引用元:厚生労働省:一般職業紹介状況(令和2年2月分)について
https://www.mhlw.go.jp/stf/houdou/0000212893_00032.html
コロナ後の経済がどのように推移していくかはわかりませんが、「リーマンショックを上回る」などの見通しも出ており、決して楽観はできません。
国際通貨基金(IMF)も、「同規模か、さらに悪い景気後退をもたらす」との見通しを表明している。
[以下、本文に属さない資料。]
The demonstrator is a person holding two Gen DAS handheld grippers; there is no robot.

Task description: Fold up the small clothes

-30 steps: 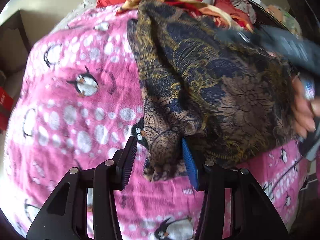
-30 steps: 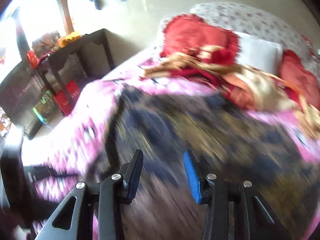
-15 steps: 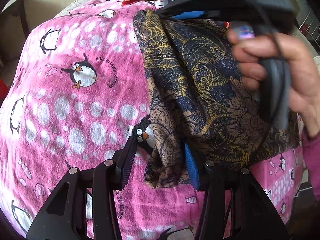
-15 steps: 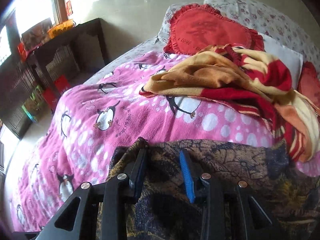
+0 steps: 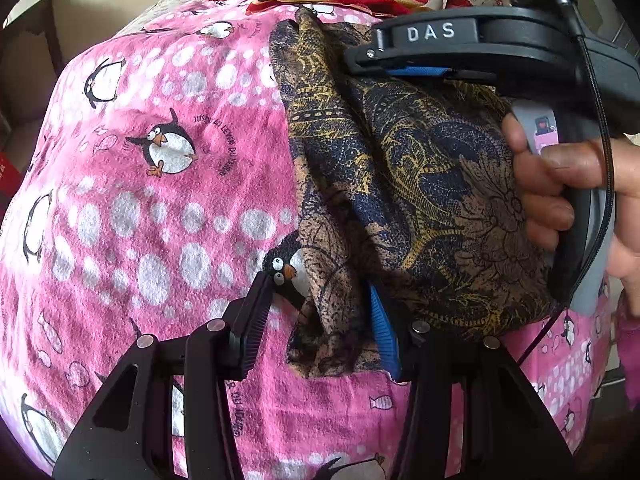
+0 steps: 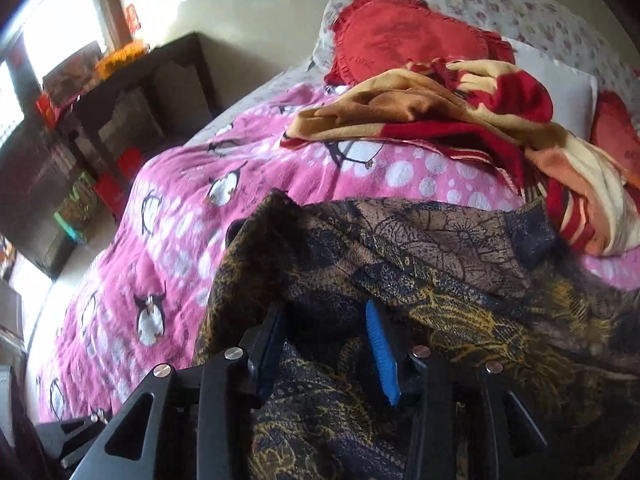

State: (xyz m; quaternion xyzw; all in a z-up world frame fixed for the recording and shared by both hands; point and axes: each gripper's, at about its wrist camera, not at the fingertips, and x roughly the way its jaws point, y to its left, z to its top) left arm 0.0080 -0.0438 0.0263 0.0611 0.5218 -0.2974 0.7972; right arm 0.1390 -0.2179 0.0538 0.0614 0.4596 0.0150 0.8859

2008年末には、非正規雇用の契約を更新しない「雇い止め」や、派遣社員などの契約を打ち切る「派遣切り」などが行われ、会社の寮を出なければいけなくなった人たちが東京・日比谷公園に設けられた「年越し派遣村」に集まった。厚生労働省のまとめでは、2008年度卒で内定取り消しを受けた人は2143人だった。完全失業率は2009年7月に5.5%まで上昇した。
コロナ禍の転職活動を継続する場合
とはいうものの、転職理由は千差万別であり、人によっては今すぐ活動をせざる得ない方も多くいらっしゃるはずで、決して今の活動を否定するものではありません。オンライン面接などによって手軽に活動を進められるだけに、一時の直感で転職先を決めてしまうなど、「視野狭窄」に陥らずに意思決定いただきたいと考えています。最後に、視野狭窄に陥らないためのチェックポイントを3つ紹介して締めくくりたいと思います。
- 「なぜ転職をするのか」にもう一度立ち戻る
転職活動を進めるうち、目的を見失いがちになることがあります。今転職をすべきかも含めて、慎重に検討しましょう。
- 選考企業、友人・エージェントに勧められるままになっていないか
不安がある企業でも、いざ内定が出ると気持ちが盛り上がり気持ちが傾くことがあります。そんな時、周囲の声だけに頼って意思決定するのは非常に危険です。
- 給与だけに釣られていないか
給与アップに釣られての転職には後悔が付き物です。どんな裁量が与えられるのか、どのような行動が評価されるのかなど、しっかり理解をしたうえで意思決定をするべきです。
社会不安も大きく、先行きも不透明な状況です。このような状況であるからこそ、より一層慎重な転職活動をすべきだと考えています。転職活動へ踏み切る方には、後悔の無い活動となるよう、心から応援しています。